Mapping Human Tissues with Highly Multiplexed RNA in situ Hybridization

Kian Kalhor, Chien-Ju Chen, Ho Suk Lee, Matthew Cai, Mahsa Nafisi, Richard Que, Carter Palmer, Yixu Yuan, Yida Zhang, Jinghui Song, Amanda Knoten, Blue B. Lake, Joseph P. Gaut, Dirk Keene, Ed Lein, Peter V. Kharchenko, Jerold Chun, Sanjay Jain, Jian-Bing Fan, Kun Zhang
bioRxiv (2023)


In situ transcriptomic techniques promise a holistic view of tissue organization and cell-cell interactions.

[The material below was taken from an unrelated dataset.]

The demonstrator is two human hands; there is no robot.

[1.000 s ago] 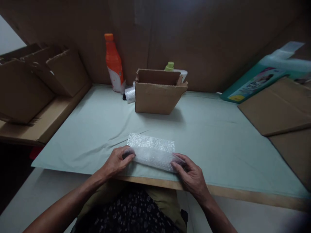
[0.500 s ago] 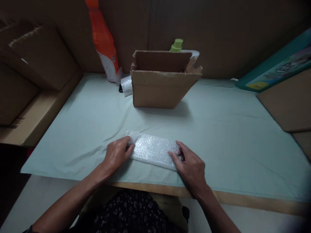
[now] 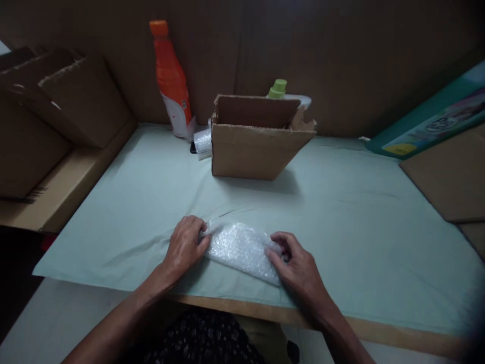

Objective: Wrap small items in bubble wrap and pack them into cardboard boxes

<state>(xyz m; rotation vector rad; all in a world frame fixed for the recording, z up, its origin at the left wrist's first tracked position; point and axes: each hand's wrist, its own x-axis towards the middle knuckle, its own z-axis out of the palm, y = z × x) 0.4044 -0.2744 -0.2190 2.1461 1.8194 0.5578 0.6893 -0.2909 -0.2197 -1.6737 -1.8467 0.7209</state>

Recently there has been a surge of multiplexed RNA in situ techniques but their application to human tissues and clinical biopsies has been limited due to their large size, general lower tissue quality and high background autofluorescence. Here we report DART-FISH, a versatile padlock probe-based technology capable of profiling hundreds to thousands of genes in centimeter-sized human tissue sections at cellular resolution. We introduced an omni-cell type cytoplasmic stain, dubbed RiboSoma that substantially improves the segmentation of cell bodies. We developed a computational decoding-by-deconvolution workflow to extract gene spots even in the presence of optical crowding. Our enzyme-free isothermal decoding procedure allowed us to image 121 genes in a large section from the human neocortex in less than 10 hours, where we successfully recapitulated the cytoarchitecture of 20 neuronal and non-neuronal subclasses. Additionally, we demonstrated the detection of transcripts as short as 461 nucleotides, including neuropeptides and discovered new cortical layer markers. We further performed in situ mapping of 300 genes on a diseased human kidney, profiled >20 healthy and pathological cell states, and identified diseased niches enriched in transcriptionally altered epithelial cells and myofibroblasts.